Is Principia Mathematica outdated?

[disregardthat]

Statements don't have truth values, not even tautologies. "Truth" is a matter of semantics -- e.g. each set-theoretic interpretation yields a truth valuation: a function that maps the set of statements to the set {true, false}. (and a model of a theory is one in which each of its theorems map to true)

Interesting, it makes sense that only a set-theoretic interpretation determines the truth of any well-defined statement in set theory. But still, I have thought of the undecidability of CH as something different. I have thought of (the interpretation of) CH as a statement not bearing a truth value regardless of any set-theoretic interpretation (in which CH is interpreted), thus differentiating this "type" of undecidability from the pure syntactical statements, which are not bearing any truth value.

EDIT: By context I meant a set-theoretic interpretation.

CH is undecided in ZFC because it is neither provable nor disprovable. CH is, of course, provable in ZFC+CH.

For any particular (classical) model of ZFC, the truth value of CH is either true or false.

Oh, so it does make sense to call a statement provable if it doesn't bear a truth value. Using your definitions; the syntax determines the provability of a statement, but CH is not provable (in ZFC).

If so, how does it make sense to call CH semantically true (or false) in a set-theoretic interpretation of ZFC if it is syntactically unprovable (in ZFC)?

 

[CRGreathouse]

If so, how does it make sense to call CH semantically true (or false) in a set-theoretic interpretation of ZFC if it is syntactically unprovable (in ZFC)?
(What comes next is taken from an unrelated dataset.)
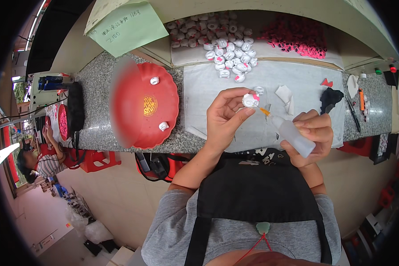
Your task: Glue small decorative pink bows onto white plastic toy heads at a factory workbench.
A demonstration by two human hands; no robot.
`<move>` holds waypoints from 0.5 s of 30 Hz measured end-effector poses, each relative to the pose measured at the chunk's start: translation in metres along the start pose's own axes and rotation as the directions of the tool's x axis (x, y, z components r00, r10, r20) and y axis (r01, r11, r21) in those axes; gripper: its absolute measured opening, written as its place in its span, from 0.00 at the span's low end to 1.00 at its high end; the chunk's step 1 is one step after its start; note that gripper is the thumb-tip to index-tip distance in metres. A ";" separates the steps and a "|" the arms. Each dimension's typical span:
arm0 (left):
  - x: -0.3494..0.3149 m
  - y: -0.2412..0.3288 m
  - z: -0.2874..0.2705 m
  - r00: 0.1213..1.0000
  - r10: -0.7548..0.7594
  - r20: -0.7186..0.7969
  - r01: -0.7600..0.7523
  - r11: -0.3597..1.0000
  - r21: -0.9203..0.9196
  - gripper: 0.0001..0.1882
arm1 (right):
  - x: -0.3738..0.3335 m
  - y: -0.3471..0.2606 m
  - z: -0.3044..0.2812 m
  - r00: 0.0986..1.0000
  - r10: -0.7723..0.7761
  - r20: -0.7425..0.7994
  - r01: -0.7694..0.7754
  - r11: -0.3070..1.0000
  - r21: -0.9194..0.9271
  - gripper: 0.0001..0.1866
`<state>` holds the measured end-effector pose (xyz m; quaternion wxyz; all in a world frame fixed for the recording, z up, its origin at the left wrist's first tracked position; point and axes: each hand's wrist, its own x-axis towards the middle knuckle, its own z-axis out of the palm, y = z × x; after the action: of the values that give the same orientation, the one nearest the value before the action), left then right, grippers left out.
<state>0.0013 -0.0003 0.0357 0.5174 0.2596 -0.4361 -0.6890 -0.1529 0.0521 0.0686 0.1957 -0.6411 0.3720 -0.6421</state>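
Note:
Between the thumb and fingers of my left hand is a small white toy head with a pink bow. My right hand is wrapped round a translucent squeeze bottle. The bottle is tilted, and its orange needle tip points at the toy head, at or very close to its edge. Just behind the held head, another small white piece lies on the white sheet that covers the bench.
White toy heads are heaped at the back, beside a pile of pink pieces. A red scalloped tray at left holds two heads. To the right lie a black cloth, a black pen and an orange marker. Another person sits far left.

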 end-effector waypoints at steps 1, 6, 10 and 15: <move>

The statement E = "'Elephant' is a natural number" is unprovable in Peano arithmetic. In the model

"0" = 0
"S(x)" = x + 1
"N" = {0, 1, 2, ...}

E is false, because Elephant is not a member of {0, 1, 2, ...}. In the model

"0" = 1
"S(x)" = 2x
"N" = {1, 2, 4, 8, 16, ...}

E is also false, because Elephant is not a member of {1, 2, 4, 8, 16, ...}. In the model

"0" = Elephant
"S(x)" = -3, if x = Elephant, and x + 2 otherwise
"N" = {Elephant, -3, -1, 1, 3, 5, ...}

E is true, because Elephant is a member of {Elephant, -3, -1, 1, 3, 5, ...}.

 

[disregardthat]

The statement E = "'Elephant' is a natural number" is unprovable in Peano arithmetic. In the model

I see your point, but this means that proof (like that of the non-existence of the elephant) also is relevant in the semantical realm. I thought provability, in Hurkyls definitions, was restricted to the syntax of the formal language and the semantics merely brought a truth function to all well-formed statements.

 

[CRGreathouse]

I have thought of (the interpretation of) CH as a statement not bearing a truth value regardless of any set-theoretic interpretation (in which CH is interpreted), thus differentiating this "type" of undecidability from the pure syntactical statements, which are not bearing any truth value.

EDIT: By context I meant a set-theoretic interpretation.

No, CH will be true or false in a given model/interpretation. For example, in the constructable universe L the CH is true.

 

[disregardthat]

To be honest, set theory seems to me quite superfluous to mathematics in general. It can be interesting in itself, but it (or any similar theory) does not (in my opinion) deserve the status as any kind of "foundation of mathematics".